With the standard size stuff you're working with you should be fine to plug in and find out which way is which. Nothing gets hurt with a servo's signal being ground or vice/versa (why having the (+) in the center is actually the best idea, and universal for MOST things)

I find that this little guy is awesome for builds...

https://us.banggood.com/Wholesale-W...0.html?akmClientCountry=America&rmmds=myorder

you can use this instead of worrying about binding a receiver and all that jaz while you're building. It even has a position for centering the servo... I usually power it with an old drone 1s battery (again, remember that the center pin is the positive one)

This is a great hobby, in part because its not easy... you know whats easy? Video games!

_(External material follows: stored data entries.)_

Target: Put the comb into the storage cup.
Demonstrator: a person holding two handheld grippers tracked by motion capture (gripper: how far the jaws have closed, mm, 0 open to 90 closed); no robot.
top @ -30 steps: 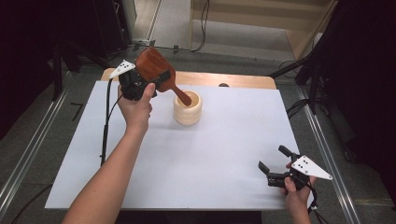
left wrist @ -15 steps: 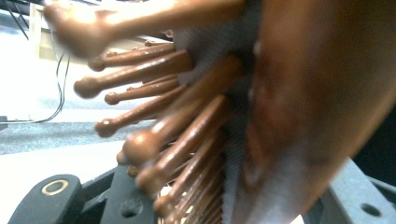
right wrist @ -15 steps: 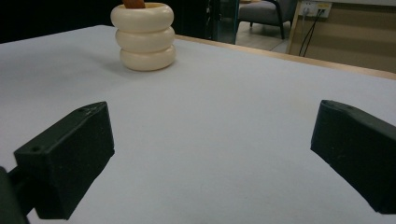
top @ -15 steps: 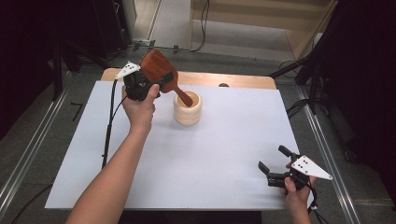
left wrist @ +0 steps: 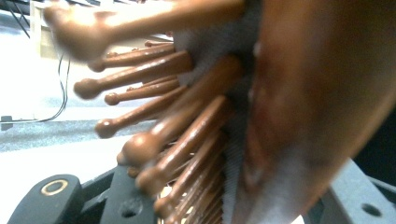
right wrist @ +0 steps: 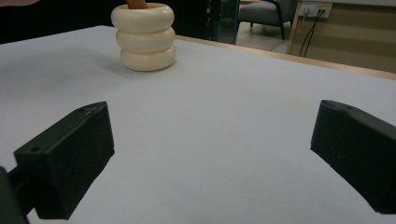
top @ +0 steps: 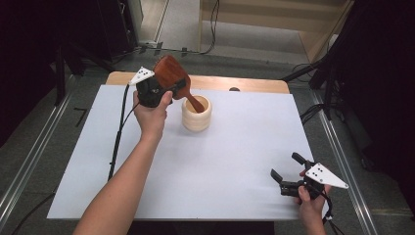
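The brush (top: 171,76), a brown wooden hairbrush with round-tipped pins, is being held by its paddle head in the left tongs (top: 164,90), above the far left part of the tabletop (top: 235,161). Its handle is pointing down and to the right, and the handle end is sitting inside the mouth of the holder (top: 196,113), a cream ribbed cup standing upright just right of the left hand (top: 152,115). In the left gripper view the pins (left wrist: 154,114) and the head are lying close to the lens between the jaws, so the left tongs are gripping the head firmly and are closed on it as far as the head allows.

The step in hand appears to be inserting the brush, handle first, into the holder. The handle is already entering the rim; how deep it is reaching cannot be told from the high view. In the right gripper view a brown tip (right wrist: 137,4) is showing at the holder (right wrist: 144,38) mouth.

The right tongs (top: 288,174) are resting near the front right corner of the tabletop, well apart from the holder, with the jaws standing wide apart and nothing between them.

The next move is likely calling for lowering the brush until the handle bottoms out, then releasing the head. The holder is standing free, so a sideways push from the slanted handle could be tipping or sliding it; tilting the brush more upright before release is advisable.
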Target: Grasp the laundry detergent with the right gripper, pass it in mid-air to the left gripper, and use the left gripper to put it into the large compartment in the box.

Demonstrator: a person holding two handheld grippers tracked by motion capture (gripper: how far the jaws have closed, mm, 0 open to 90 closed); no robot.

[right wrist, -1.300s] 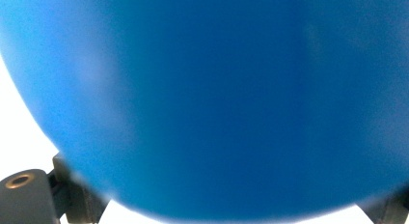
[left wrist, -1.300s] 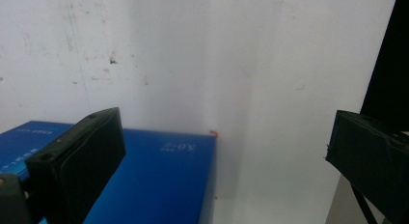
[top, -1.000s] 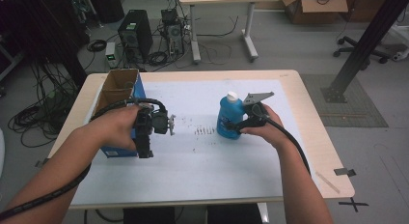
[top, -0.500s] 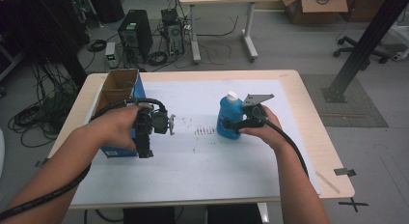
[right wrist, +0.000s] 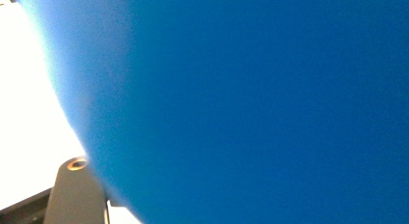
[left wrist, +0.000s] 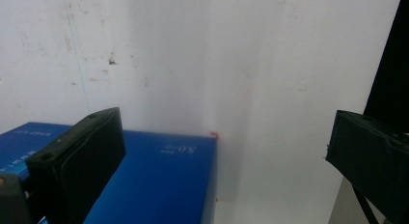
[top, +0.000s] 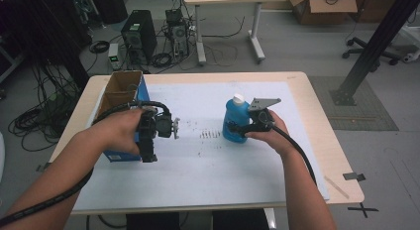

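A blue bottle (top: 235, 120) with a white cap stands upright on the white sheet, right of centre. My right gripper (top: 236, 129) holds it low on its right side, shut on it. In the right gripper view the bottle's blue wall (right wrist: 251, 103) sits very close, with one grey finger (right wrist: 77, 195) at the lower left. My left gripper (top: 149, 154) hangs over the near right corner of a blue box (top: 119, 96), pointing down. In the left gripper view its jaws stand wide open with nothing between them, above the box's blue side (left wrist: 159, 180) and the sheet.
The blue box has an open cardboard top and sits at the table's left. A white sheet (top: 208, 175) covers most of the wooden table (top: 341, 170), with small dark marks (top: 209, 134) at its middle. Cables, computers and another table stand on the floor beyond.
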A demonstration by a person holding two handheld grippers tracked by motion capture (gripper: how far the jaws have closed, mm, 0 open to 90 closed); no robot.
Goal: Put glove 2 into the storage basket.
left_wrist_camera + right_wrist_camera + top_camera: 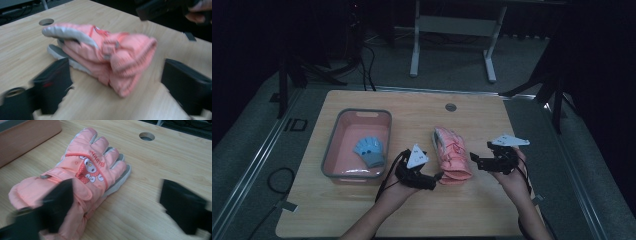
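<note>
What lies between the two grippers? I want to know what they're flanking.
The pink gloves, stacked on the table, lie between the left gripper and the right gripper, as the high view shows.

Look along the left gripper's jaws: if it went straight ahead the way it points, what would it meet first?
Most likely the pink gloves, at the cuff end. The left gripper has open jaws on either side of them, with bare table between.

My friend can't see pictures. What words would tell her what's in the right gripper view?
A pink padded glove with a cartoon bunny face lies flat on a wooden table, fingers toward a round hole in the tabletop. The right gripper, its two black jaws open, rises from the bottom. A pink bin's wall shows at top left.
</note>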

There is no "reset" here, that's why this is such a valuable experience to the younger generation. We can teach so many life lessons and have fun doing it! I'll leave you with one of my favorite and most underrated quotes of all time from former US President Calvin Coolidge...

"Nothing in this world can take the place of persistence. Talent will not: nothing is more common than unsuccessful men with talent. Genius will not; unrewarded genius is almost a proverb. Education will not: the world is full of educated derelicts. Persistence and determination alone are omnipotent."